Researchers aren't clear about exactly how or why this happens, but they suspect that the reduced liquid flow around bacterial cultures in low gravity may be to blame.
"The space-flight environment imparts a signal that can induce molecular changes in bacterial cells," write Cheryl Nickerson and her colleagues in a paper published in Proceedings of the National Academy of Sciences USA this week1. The result could explain some curious observations from space missions so far. How it will affect the design of future missions is as yet unclear. And whether space flight would make any and all bacteria more virulent — or less so — is unknown.
Down to Earth
Earlier ground-based studies, in which bacteria were kept neutrally buoyant in liquid to simulate low-gravity conditions, showed that virulence can be boosted. But there was doubt as to whether the 'gravity' effects in these experiments were what caused the result.
"It was very important to show that what was simulated on the ground occurs in space too," says study author Jörg Vogel, a researcher at the Max Planck Institute for Infection Biology in Berlin.
To test this, the research team grew tubes of Salmonella aboard Atlantis for 24 hours. Control samples on the ground were grown for the same duration in identical conditions as those on the shuttle — except for gravity.
Analysis back on Earth showed that the space travellers were different from the controls in the expression levels of 167 genes, and amounts of 73 proteins. A particular protein called Hfq — which is known to regulate RNA and have a role in bacterial virulence down on Earth - may be responsible for the increased potency, the researchers suggest.
Christophe Lasseur, who helps the European Space Agency to plan for life-support on manned missions, says some previous space missions have reported greater problems with bacteria — such as corrosion in the craft — than had been expected. This led to speculation that space flight changes bacteria, possibly through their increased exposure to radiation. The new work is the first clear evidence that bacteria can be affected by space conditions.
"It's a very good paper," says Lasseur. "We had some idea that the virulence could be increased but there was no evidence."
Nickerson, a microbiologist at Arizona State University in Tempe, thinks the change could be brought about by a reduction in 'fluid shear' — the movement of liquid around the bacteria. Previous microgravity studies on Earth with low shear have also increased Salmonella virulence, she says2.
Nickerson says the effects of fluid sheer have generally been neglected in Earth-based experiments, in part due to the difficulty of changing it.
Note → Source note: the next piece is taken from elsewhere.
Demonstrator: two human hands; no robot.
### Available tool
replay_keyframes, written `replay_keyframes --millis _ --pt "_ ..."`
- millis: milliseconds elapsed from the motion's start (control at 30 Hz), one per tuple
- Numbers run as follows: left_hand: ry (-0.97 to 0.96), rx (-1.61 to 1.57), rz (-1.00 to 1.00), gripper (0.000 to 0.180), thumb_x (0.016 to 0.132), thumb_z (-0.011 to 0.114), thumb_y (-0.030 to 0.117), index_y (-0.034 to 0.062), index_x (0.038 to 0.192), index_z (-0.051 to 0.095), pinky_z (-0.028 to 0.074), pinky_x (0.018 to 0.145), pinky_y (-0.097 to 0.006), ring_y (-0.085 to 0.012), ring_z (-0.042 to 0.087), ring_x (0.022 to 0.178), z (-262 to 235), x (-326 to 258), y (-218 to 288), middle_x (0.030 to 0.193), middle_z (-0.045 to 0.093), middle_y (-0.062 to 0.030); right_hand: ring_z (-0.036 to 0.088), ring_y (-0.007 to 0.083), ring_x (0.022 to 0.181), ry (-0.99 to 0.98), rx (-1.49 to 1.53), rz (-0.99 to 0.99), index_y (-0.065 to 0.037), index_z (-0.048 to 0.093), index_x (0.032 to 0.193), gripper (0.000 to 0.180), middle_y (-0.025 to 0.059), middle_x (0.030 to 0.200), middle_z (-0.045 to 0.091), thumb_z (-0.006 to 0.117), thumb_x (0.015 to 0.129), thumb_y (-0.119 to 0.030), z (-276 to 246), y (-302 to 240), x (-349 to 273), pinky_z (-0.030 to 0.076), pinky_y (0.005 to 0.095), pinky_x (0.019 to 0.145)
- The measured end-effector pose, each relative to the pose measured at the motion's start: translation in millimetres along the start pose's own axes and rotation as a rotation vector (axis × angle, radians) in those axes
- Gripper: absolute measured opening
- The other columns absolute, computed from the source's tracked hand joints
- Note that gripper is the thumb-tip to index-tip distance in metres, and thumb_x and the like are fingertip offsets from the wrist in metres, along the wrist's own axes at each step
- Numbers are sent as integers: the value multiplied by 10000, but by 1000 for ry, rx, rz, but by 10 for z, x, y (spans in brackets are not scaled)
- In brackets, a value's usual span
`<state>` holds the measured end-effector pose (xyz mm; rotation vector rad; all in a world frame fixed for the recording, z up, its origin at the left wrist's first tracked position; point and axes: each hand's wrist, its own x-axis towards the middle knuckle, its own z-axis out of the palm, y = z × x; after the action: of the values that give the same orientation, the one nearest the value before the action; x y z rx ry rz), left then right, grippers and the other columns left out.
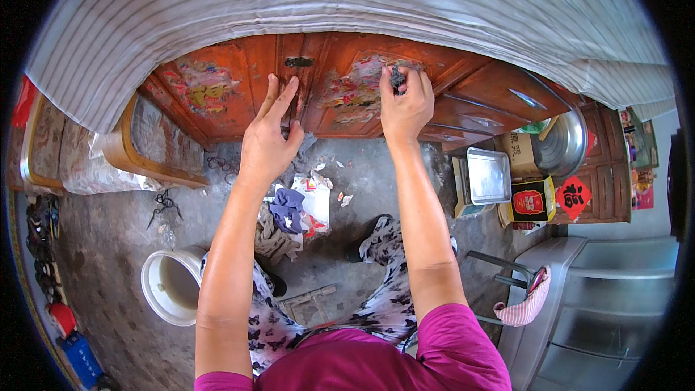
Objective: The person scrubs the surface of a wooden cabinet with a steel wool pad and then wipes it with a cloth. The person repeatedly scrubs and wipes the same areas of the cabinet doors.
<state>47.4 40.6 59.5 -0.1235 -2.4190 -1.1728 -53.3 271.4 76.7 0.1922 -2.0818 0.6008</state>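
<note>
In front of me stands a reddish-brown wooden cabinet (250, 65) with torn, colourful paper remnants stuck on its door panels. My right hand (408, 107) pinches a dark grey steel wool scrubber (397, 78) at the paper patch (355, 90) on the right-hand door. My left hand (268, 137) lies against the cabinet near the middle, fingers stretched out and apart, with nothing in it. Just above its fingertips is a dark metal latch plate (298, 62). The side of the scrubber toward the door is partly hidden by my fingers.
A striped cloth (347, 0) hangs over the cabinet top. On the floor lie crumpled rags (287, 210) and paper scraps (346, 200). A white bucket of murky water (148, 282) stands left of my legs. At right are a metal tray (489, 176), boxes (532, 203) and a stool (499, 268).
</note>
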Motion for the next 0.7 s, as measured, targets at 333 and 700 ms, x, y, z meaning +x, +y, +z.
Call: replay_keyframes --millis 333,700 --pt "-7 0 -20 745 844 680 56 232 1551 527 584 992 -454 -415 595 1310 -3 1 -12 1636 404 -228 630 264 802 -313 52 -289 -184 705 943 349 15 808 590 906 659 -219 -234 83 -188 468 427 681" --pt "2 -6 -17 740 840 683 50 232 1543 540 578 1004 -451 -414 588 1321 3 -3 6 1644 401 -209 649 246 734 -149 56 9 -147 721 871 293 21 756 629 928 681 -229 -76 -10 163 476 419 628"
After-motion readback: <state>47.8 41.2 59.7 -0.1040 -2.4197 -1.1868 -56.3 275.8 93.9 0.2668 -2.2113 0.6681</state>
"A lot of our knowledge has come from testing cells at extremes," she says. "It's exciting that this research can help crew stay healthy as they push the boundaries of manned space flight. What's equally exciting is the potential this research holds to improve health on Earth."
As for health in space, Jacob Cohen, who looks at future manned explorations of space for NASA in Washington DC, says it is unclear how big an impact this study will have on astronauts. "We haven't seen any increased virulence effect on the crew," he says. "Further study needs to be done to see how these changes might affect an actual mission."
"Space flight at the moment is rare for human beings," notes Vogel. "Looking 20 years ahead, I think about the companies that are going to offer flights for tourists; we'll have tonnes of people flying to space. Those people will inevitably carry lots of bacteria. We don't know how these bacteria will behave in those conditions."
- Wilson, J. W. et al. Proc. Natl Acad. Sci. USA doi/10.1073/pnas.0707155104 (2007).
- Nickerson, C., et al. Microbiol. Mol. Biol. Rev. 68, 345-361 (2004).